* RECORDED INFORMATION *
┏━━

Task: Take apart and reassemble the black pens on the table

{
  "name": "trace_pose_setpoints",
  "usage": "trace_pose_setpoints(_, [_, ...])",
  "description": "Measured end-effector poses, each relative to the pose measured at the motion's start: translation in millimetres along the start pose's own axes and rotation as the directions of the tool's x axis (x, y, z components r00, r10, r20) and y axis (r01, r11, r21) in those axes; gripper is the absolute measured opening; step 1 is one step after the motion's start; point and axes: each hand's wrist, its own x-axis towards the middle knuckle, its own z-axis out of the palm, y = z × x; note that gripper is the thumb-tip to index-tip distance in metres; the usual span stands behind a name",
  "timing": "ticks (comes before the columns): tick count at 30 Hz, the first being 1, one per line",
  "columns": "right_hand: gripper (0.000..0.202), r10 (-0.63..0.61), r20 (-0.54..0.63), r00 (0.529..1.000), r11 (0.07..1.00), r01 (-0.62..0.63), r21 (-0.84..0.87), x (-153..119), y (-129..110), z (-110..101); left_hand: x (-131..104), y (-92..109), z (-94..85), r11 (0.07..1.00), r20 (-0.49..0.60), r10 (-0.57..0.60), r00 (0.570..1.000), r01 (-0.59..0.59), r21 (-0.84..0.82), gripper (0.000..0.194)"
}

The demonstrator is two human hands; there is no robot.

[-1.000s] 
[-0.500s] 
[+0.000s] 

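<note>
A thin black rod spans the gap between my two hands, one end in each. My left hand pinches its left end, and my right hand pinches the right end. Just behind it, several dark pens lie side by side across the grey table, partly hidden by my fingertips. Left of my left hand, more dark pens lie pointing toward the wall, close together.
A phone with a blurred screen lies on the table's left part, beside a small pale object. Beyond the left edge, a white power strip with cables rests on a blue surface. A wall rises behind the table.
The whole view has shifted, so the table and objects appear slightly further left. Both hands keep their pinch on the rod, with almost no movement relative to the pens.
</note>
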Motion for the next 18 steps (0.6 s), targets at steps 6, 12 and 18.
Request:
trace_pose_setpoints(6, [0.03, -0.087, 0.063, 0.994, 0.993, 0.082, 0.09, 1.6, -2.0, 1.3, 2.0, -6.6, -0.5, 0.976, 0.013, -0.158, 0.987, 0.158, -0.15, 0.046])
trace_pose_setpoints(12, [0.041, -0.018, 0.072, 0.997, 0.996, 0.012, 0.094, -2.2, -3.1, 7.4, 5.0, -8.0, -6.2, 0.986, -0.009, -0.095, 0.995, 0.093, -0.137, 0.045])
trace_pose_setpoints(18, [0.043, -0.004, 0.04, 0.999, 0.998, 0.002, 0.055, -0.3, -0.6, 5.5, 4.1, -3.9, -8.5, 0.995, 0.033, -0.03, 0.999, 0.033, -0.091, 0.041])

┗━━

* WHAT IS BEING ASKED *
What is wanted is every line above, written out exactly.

* COMPLETED EXERCISE *
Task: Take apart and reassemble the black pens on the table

{
  "name": "trace_pose_setpoints",
  "usage": "trace_pose_setpoints(_, [_, ...])",
  "description": "Measured end-effector poses, each relative to the pose measured at the motion's start: translation in millimetres along the start pose's own axes and rotation as the directions of the tool's x axis (x, y, z components r00, r10, r20) and y axis (r01, r11, r21) in those axes; gripper is the absolute measured opening; step 1 is one step after the motion's start; point and axes: each hand's wrist, its own x-axis towards the middle knuckle, its own z-axis out of the palm, y = z × x; note that gripper is the thumb-tip to index-tip distance in metres; the usual span stands behind a name",
  "timing": "ticks (comes before the columns): tick count at 30 Hz, the first being 1, one per line",
  "columns": "right_hand: gripper (0.000..0.202), r10 (-0.63..0.61), r20 (-0.54..0.63), r00 (0.529..1.000), r11 (0.07..1.00), r01 (-0.62..0.63), r21 (-0.84..0.87), x (-153..119), y (-129..110), z (-110..101); left_hand: x (-131..104), y (-92..109), z (-94..85), r11 (0.07..1.00), r20 (-0.49..0.60), r10 (-0.57..0.60), r00 (0.570..1.000), r01 (-0.59..0.59), r21 (-0.84..0.82), gripper (0.000..0.194)"
}

The demonstrator is two human hands; there is no robot.

[-1.000s] 
[-0.500s] 
[+0.000s] 

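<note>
A thin black rod spans the gap between my two hands, one end in each. My left hand pinches its left end, and my right hand pinches the right end. Just behind it, several dark pens lie side by side across the grey table, partly hidden by my fingertips. Left of my left hand, more dark pens lie pointing toward the wall, close together.
A phone with a blurred screen lies on the table's left part, beside a small pale object. Beyond the left edge, a white power strip with cables rests on a blue surface. A wall rises behind the table.
The whole view has shifted, so the table and objects appear slightly further left. Both hands keep their pinch on the rod, with almost no movement relative to the pens.
</note>
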Motion for the next 18 steps (0.6 s), targets at steps 6, 12 and 18.
Request:
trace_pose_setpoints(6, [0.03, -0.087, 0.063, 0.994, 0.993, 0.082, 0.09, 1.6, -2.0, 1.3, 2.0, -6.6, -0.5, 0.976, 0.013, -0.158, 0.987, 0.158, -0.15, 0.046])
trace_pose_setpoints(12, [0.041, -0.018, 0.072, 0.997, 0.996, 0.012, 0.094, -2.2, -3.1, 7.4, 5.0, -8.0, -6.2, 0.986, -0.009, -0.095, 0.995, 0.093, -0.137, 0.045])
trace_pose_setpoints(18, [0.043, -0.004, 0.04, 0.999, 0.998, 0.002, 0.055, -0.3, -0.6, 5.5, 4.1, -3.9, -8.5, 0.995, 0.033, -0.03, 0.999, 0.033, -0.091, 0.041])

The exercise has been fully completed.